In the basics course (Module 8) you learned the top-down principle: first the higher interval, then the setup, then the entry. In this pro phase you turn that into a solid rulebook — the 3-timeframe rule. It is the skeleton on which everything you learned in Phases 1 through 3 hangs.
The three levels and their jobs
Each time level has exactly one job. Mix them up and you create the classic beginner mistakes: looking for the entry on the weekly chart (too coarse), determining the trend on the 5-minute chart (too jumpy). The clean division of labor:
The order is non-negotiable: HTF bias first, then the MTF setup, then the LTF trigger. Anyone who works from the bottom up falls in love with every micro-move and ignores that the major trend stands against it.
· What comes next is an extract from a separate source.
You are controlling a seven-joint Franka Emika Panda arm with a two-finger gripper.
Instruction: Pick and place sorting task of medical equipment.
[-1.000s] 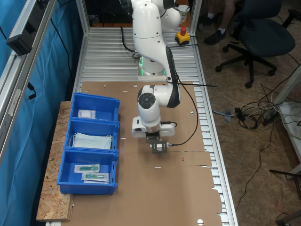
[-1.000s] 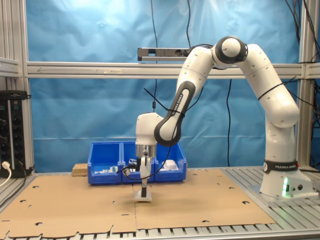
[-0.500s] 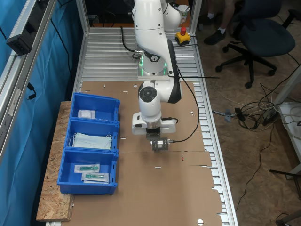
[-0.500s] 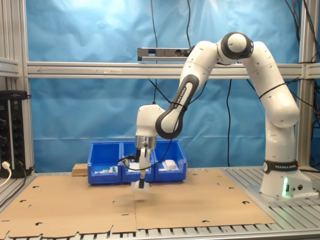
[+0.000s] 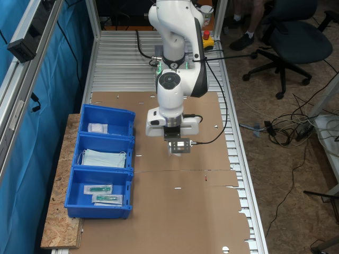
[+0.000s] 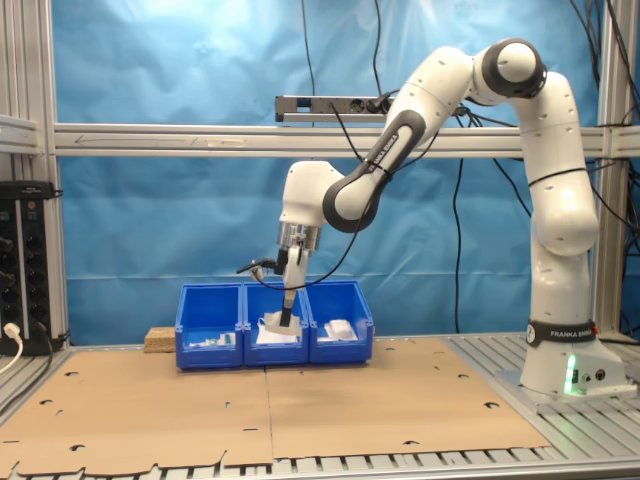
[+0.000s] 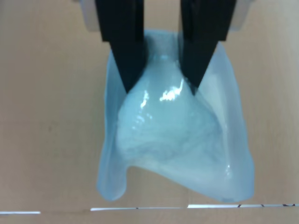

Timeframe alignment — all three point in the same direction
An A+ trade only emerges when the three levels are aligned (alignment). Long example: the HTF shows an intact uptrend (higher highs, higher lows), the MTF delivers a pullback to a support, and the LTF shows a reversal candle with volume. Three levels, one argument — that is confluence over time.
As soon as one level disagrees, the hit rate drops. A long setup on the MTF against a falling HTF is a counter-trend trade: possible, but with smaller size and a tighter stop. In the building phase of your trading career you only trade trades where all three levels agree.
The rule of thumb for the ratio: 1:4 to 1:6
Which concrete intervals do you use? The proven rule of thumb: each next-higher level spans roughly four to six times the one below it. If the ratio is tighter (e.g. 1:2), you see almost the same thing on both charts — the added value evaporates. If it is wider (e.g. 1:20), you lose the context, because one HTF candle swallows an entire LTF trade.
| Style | HTF (Bias) | MTF (Setup) | LTF (Trigger) | Ratio |
|---|---|---|---|---|
| Position (weeks/months) | Month | Week | Day | ~1:4 / 1:5 |
| Swing (2–10 days) | Week | Day | 4 hours | ~1:5 / 1:6 |
| Intraday | 4 hours | 1 hour | 15 min | ~1:4 |
| Scalp | 1 hour | 15 min | 3 min | ~1:4 / 1:5 |
Where do the pro tools of Phases 1–3 belong?
Every tool in this course lives on a particular level — and that is exactly where it unfolds its meaning:
- Volume Profile (Phase 1) belongs primarily on the MTF. There you read where the accepted price zones lie (HVN = High Volume Node) and where the market only raced through (LVN = Low Volume Node). These nodes mark your setup zones and later targets.
- Wyckoff phase (Phase 2) belongs on the HTF. Accumulation or distribution answers the bias question: are the strong hands accumulating (bullish) or distributing (bearish)? A phase diagnosis on the 5-minute chart is pointless — Wyckoff needs weeks.
- Market breadth / Breadth (Phase 3) is an HTF filter over the entire market. It does not tell you when to enter a single stock, but whether the environment supports your long at all. Broad participation backs the bias, divergence calls for caution.
- The LTF trigger remains classic chart analysis from the basics course: candle patterns, micro structure, the reclaim of a level.
Practical tip: Lay the three charts physically next to each other (split screen). When you look at the LTF, the HTF should always stay in the corner of your eye — otherwise you forget the bias in the heat of the moment.